Sisters Uncut

Taking direct action for domestic violence services.

BREAKING: Sisters Uncut call fourth day of action against police powers bill

Tuesday, March 16, 2021

“The police don’t keep women safe: don’t reward them with more powers”

E-mail: [email protected]

Twitter: @sistersuncut

On 17 March 2021, on the second day of the government’s reading of the draconian Police, Crime, Sentencing and Courts Bill, feminist group Sisters Uncut have laid flowers outside parliament spelling out the words ‘kill the bill” in a bid for the government to scrap the legislation.

The group say that as the actions of police at the Clapham vigil on Saturday this weekend show, police abuse the powers that they already have – and should not be rewarded with more in the Police, Crime, Sentencing and Courts Bill.

Sisters Uncut say the violence at the police at the vigil is demonstrative of institutional violence against women, meaning women and gender non-conforming people experience violence in their homes, in their streets, and through the systems that claim to keep them safe.

Recent research by the Prison Reform Trust found that survivors reported being repeatedly arrested by the police despite their partner being the primary aggressor. In 2018/19 60,000 reports of rape to the police, but less than 1,800 men charged.  In 2018 domestic violence hit a five year high. Between the start of 2012 and 2 June 2018, a total of 562 officers were accused of sexual assault and only 43 faced subsequent proceedings.

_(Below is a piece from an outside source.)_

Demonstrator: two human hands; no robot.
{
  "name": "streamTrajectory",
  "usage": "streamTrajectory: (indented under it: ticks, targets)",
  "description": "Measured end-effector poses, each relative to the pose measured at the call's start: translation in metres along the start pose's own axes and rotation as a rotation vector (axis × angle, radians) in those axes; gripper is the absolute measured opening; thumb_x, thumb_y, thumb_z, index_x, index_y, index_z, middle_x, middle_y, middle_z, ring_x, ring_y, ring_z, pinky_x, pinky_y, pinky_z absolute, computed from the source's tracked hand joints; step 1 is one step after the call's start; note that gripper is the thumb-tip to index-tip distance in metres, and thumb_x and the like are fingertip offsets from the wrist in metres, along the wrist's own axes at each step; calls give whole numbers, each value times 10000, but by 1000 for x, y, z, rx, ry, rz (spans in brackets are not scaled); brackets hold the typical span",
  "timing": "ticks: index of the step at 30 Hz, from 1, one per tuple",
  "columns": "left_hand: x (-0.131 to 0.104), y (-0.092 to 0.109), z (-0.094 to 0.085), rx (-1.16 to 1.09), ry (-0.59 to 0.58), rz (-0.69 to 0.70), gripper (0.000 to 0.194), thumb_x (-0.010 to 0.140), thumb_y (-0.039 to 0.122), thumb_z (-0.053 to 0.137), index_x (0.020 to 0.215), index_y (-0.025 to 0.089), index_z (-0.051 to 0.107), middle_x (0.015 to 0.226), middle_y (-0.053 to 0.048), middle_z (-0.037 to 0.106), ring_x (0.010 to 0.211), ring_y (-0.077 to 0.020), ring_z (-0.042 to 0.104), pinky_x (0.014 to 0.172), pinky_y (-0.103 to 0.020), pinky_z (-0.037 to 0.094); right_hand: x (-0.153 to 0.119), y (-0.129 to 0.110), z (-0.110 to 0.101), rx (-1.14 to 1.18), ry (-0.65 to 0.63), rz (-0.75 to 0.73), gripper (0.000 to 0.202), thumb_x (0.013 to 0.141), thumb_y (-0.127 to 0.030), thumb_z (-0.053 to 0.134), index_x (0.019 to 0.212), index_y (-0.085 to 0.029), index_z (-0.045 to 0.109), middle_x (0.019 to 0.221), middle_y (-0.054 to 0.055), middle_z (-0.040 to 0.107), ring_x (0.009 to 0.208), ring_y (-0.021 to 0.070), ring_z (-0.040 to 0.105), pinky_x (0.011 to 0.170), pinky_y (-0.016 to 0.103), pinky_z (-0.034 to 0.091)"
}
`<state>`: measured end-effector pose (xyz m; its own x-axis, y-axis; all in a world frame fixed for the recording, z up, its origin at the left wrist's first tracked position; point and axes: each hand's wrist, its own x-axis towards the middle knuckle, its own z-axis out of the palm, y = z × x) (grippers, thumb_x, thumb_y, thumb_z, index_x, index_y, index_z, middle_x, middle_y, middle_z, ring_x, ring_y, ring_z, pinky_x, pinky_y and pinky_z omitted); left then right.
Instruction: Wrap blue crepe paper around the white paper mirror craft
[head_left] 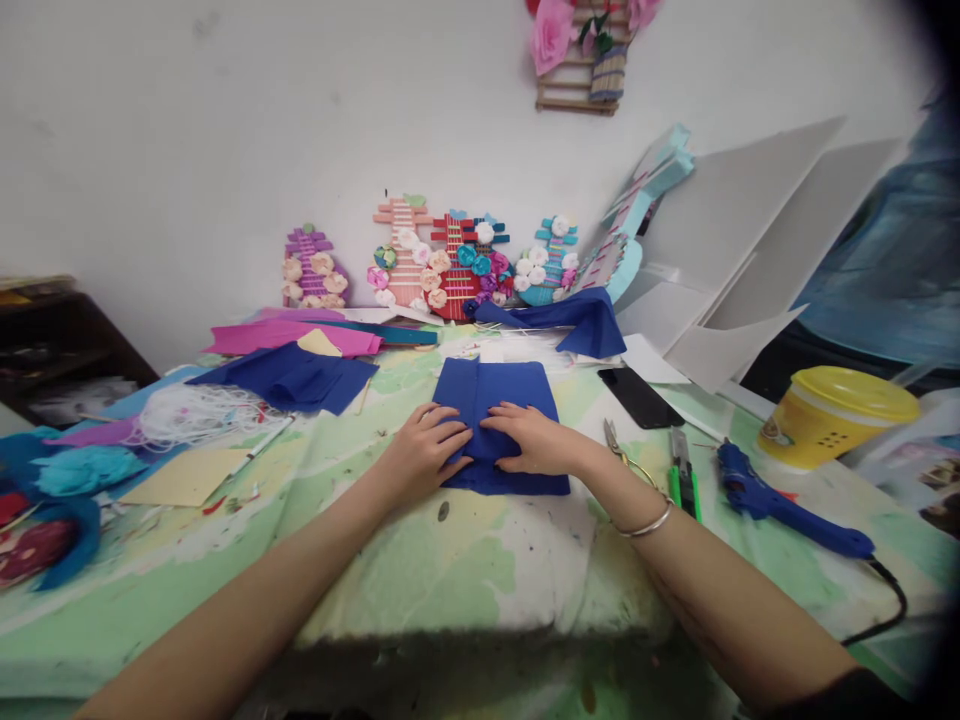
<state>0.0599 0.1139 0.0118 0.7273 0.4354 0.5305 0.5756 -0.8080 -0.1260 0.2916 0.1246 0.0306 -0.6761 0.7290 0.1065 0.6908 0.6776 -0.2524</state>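
A dark blue sheet of crepe-like paper (517,385) lies on the table in front of me, with a fold line running down its left part. My left hand (427,450) rests on its left edge, fingers spread and pointing right. Across from it, my right hand (532,440) lies on the sheet's right half, its fingers stretched toward the left hand. The fingertips of both hands press near the fold and stay a little apart. Beyond the right wrist are scissors (628,455), partly hidden by the forearm.
Green-handled pliers (682,480), a blue glue gun (787,510), a black phone (639,397) and a yellow tub (832,415) stand or lie at right. More blue paper (292,375) and white strings (202,415) lie left. Flowered instrument models (454,265) line the wall.
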Motion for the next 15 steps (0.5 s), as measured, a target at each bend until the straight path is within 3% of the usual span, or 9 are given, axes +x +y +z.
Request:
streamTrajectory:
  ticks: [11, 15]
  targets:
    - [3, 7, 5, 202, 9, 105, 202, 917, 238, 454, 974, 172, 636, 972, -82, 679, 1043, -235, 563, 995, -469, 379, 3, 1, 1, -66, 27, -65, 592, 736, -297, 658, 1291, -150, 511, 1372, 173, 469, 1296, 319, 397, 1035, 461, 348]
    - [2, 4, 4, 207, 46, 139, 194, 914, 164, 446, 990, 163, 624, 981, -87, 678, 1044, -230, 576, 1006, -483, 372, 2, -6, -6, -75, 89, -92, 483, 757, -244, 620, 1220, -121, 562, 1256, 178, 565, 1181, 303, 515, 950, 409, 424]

Only yesterday it was reported that police failed to help a women flashed on the way home from Saturday’s vigil, a mum was threatened with social service action for attending a vigil in Liverpool, and Metropolitan police officers involved in the Sarah Evereard case were taken off duty for sending offensive messages, all the while the police suggest increasing police powers and presence.

Giving the police more power, as is proposed in the Police, Crime, Senencing and Courts Bill, will lead to  an increase in the number of survivors being arrested, especially black and minority ethnic and poorer survivors. It will give police more power to digitally stripsearch survivors of gendered violence who report to the police. It will give police more powers to enact sweeping new stop and search powers, to increase surveillance and criminalise Gypsy and Traveller communities. And most importantly it will give police more power to to decide where, when and how citizens are allowed to protest institutional systemic violence.

This is the fourth consecutive day of action taken by the group and thousands of members of the public following police violence against women at the Sarah Everard vigil on Clapham Common on 13 March 2021. They are supported by over 150 organisations and over 20 cross-party MPs.

Quotes:

An anonymous member of Sisters Uncut said: “The police protect themselves. The police do not keep us safe, and plainclothes police won’t protect us. On Saturday night, the police were drunk with power. And now the Government is voting to give them more power. We say no.

“Even at a vigil where women are expressing their rage at the rates of violence against women in society, police are violent. Even after the vigil, when an attendee on her way home was flashed by a man and reported it to the police, the police refused to act on her report.

“The behaviour of the Metropolitan Police on Saturday was an absolute disgrace. They abused women who were at a vigil to show homage to women allegedly killed by their colleague. We are not going to let you silence us.

Notes for Editors:

  • Sisters Uncut are a direct action group protesting cuts to domestic violence services. The group was formed by domestic violence survivors and sector workers in 2014 to defend domestic violence services from austerity cuts, and has blossomed into a mass movement across the UK, with groups in Doncaster, London, Newcastle, Bristol, Portsmouth and Birmingham.
  • Sisters Uncut is formed of non-binary people and women renowned for bold protest tactics, including jumping on the red carpet at the ‘Suffragette’ premiere and dying the Trafalgar Square fountains red.